- Born: June 17, 1966 (age 59) Ottawa, Ontario, Canada

Team
- Curling club: Club de Curling Thurso, Thurso

Curling career
- Member Association: Quebec
- Hearts appearances: 5 (1992, 1993, 1994, 1997, 2007)
- Top CTRS ranking: N/A
- Grand Slam victories: 0

= Chantal Osborne =

Canadian curler

Chantal Osborne (born June 17, 1966) is a Canadian curler from Gatineau. She is a five time Scotties Tournament of Hearts participant.

==Career==

===1992–2000===
Osborne made her debut in 1992 playing third for Agnes Charette, finishing 6-5 in round robin play. The team would return again in 1993 and would drop to the bottom of the standings with a 2-9 record. At the 1994 Scott Tournament of Hearts the Charette team would return, representing Quebec, this time with Osborne at the second position. They would improve their record over the previous year to 4-7, in round robin play.
In 1997 Osbourne would return to the Scotties representing Quebec, this time skipping her own team. She would finish with a 5-6 record.

===2007–current===
It would be ten years before Osborne would return to the Scotties, returning with a new team.

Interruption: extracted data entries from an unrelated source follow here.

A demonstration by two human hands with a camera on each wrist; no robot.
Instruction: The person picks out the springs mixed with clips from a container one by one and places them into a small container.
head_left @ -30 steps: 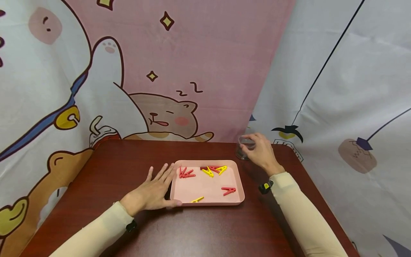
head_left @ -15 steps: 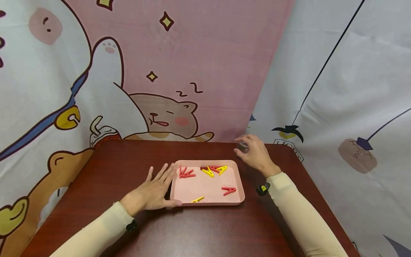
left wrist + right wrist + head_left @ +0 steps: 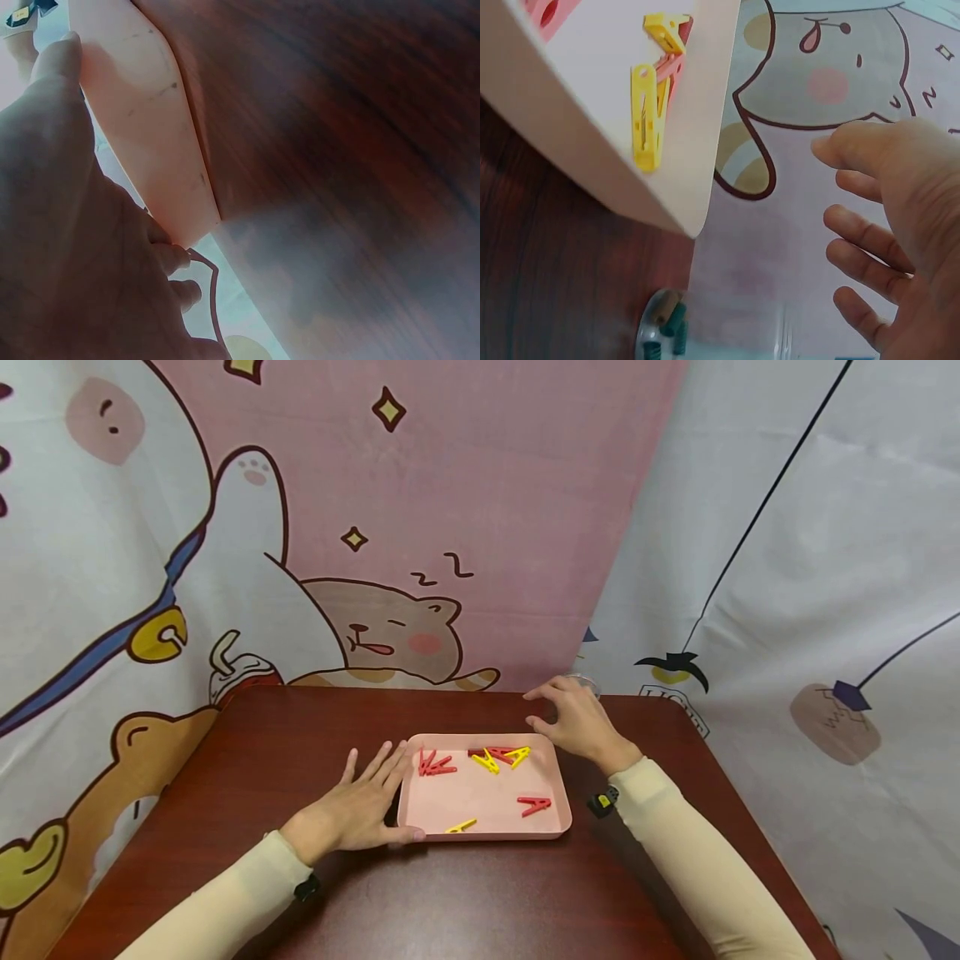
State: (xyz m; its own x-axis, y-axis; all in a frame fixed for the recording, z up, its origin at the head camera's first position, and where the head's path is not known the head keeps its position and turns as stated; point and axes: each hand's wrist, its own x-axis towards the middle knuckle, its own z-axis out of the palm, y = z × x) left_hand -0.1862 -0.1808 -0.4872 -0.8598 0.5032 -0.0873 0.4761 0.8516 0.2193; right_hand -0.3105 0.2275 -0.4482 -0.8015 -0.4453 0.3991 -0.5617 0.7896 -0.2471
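Note:
My left hand, fingers spread and straight, rests along the left side of a pink tray, thumb at its front corner. Inside the tray lie several red and yellow clothespins: a red cluster at the back left, a mixed group with a yellow clothespin at the back, a red clothespin at the right and a yellow clothespin by the front. Behind the tray's back right corner, my right hand holds nothing, thumb and fingers apart. Mostly hidden behind it stands a clear cup.
Several small green and brown pieces show inside the cup in the right wrist view. The dark wooden table ends at a printed cloth backdrop close behind the cup. Another cloth wall hangs on the right.
My right hand has left the clear cup and moved left and slightly nearer, toward the tray's back right corner. The left hand, tray and clothespins have not moved.

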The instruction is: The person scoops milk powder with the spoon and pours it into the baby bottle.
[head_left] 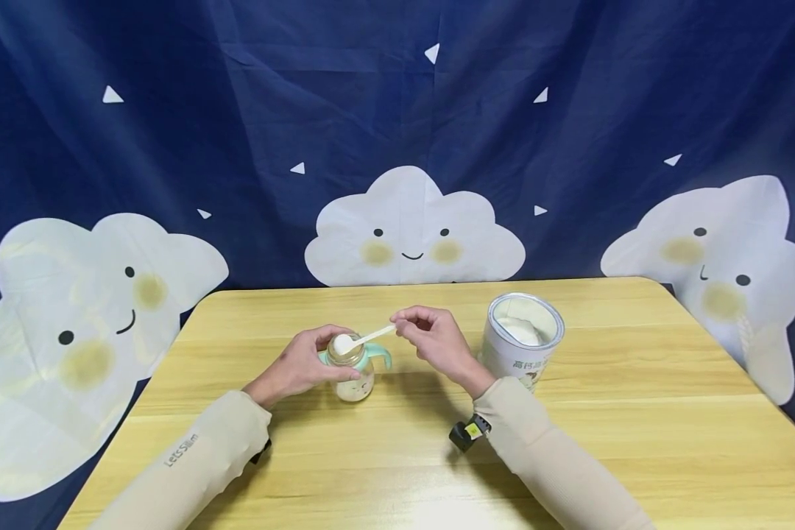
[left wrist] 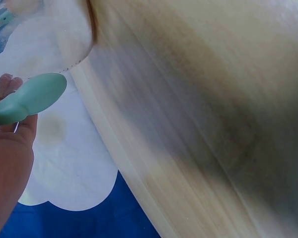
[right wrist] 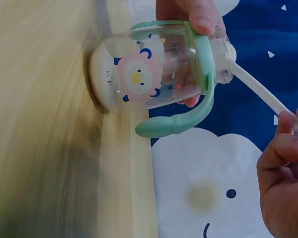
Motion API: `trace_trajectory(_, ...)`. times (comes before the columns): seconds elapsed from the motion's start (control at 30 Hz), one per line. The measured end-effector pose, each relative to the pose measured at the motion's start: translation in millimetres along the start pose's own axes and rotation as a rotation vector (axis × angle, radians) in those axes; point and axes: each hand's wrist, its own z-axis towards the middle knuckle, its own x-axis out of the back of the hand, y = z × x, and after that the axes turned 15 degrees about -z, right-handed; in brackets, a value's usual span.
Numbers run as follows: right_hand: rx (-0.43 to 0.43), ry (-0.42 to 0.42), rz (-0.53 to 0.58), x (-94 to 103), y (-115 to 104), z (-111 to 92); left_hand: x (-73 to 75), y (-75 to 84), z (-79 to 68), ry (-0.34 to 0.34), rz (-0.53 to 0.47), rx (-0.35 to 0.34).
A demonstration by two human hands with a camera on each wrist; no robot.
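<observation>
Around the neck of a clear baby bottle (head_left: 355, 386) with mint-green handles, my left hand (head_left: 302, 366) grips with thumb and fingers. A bear print (right wrist: 138, 77) shows on the bottle's side in the right wrist view. My right hand (head_left: 440, 344) pinches the end of a white scoop (head_left: 377, 333) by its long handle. The scoop's bowl, heaped with white powder (head_left: 343, 343), is right at the bottle's open mouth. Some pale content shows low inside the bottle. In the left wrist view a green handle (left wrist: 39, 94) overlaps my left hand.
An uncovered milk powder can (head_left: 511, 361) stands to the right, just beyond my right wrist, with white powder (head_left: 522, 331) inside. Everything rests on a wooden table (head_left: 397, 464). Behind its far edge hangs a dark blue curtain (head_left: 371, 96) with clouds.
</observation>
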Motion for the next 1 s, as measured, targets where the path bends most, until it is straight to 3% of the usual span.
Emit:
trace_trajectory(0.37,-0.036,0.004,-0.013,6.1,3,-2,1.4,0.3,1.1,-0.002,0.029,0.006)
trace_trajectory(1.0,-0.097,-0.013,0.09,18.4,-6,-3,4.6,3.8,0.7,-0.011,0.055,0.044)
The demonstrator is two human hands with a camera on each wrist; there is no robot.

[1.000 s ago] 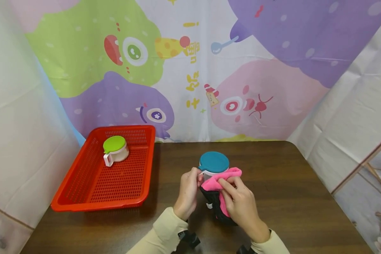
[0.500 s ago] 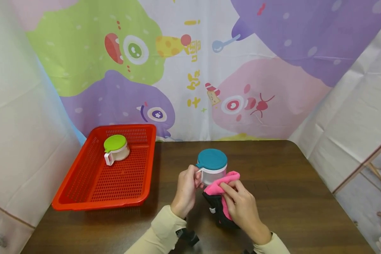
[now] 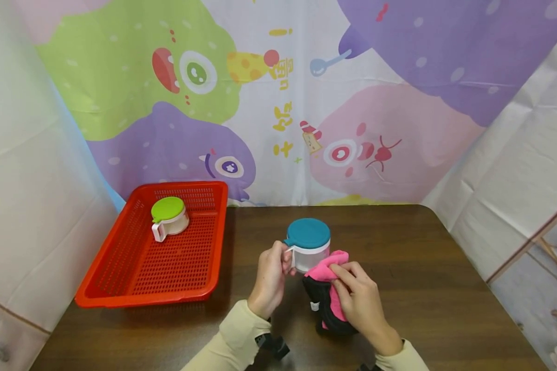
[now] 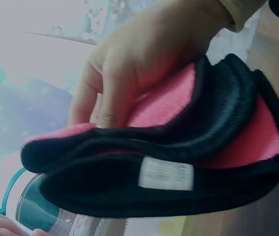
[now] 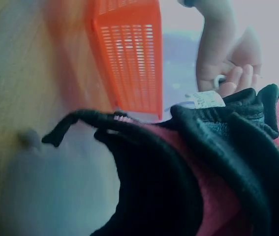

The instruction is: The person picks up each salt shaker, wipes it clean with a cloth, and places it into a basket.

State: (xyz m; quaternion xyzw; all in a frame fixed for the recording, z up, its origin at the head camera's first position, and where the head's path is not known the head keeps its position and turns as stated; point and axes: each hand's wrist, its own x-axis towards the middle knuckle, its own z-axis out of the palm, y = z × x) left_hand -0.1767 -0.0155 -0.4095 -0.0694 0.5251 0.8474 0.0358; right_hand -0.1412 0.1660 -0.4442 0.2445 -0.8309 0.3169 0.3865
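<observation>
A clear jar with a blue lid and a white side handle is held above the table in the head view. My left hand grips it by the handle. Just right of it, my right hand pinches a folded pink cloth with black edging between thumb and fingers. The cloth's top edge hides the jar's lower right side. In the left wrist view, the folds of the cloth and its white label fill the middle. The right wrist view shows the cloth's black edges close up.
To the left, a red perforated basket stands on the brown wooden table. Inside it, near the back, is a similar jar with a green lid. A patterned curtain hangs behind the table's far edge.
The cloth in my right hand has moved down and right, off the jar's front, uncovering more of its clear side. My left hand has shifted slightly left with the jar.
</observation>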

They would finish round robin play with a 4-7 record. Osborne would then come shy of the Quebec Playdowns, at both the 2009 and 2010 competition, just missing the playoffs. At the 2011 Quebec Scotties Tournament of Hearts Osbourne would finish the round robin in first place, with a 7-2 record, but she would then lose the final game 7-8 to Marie-France Larouche.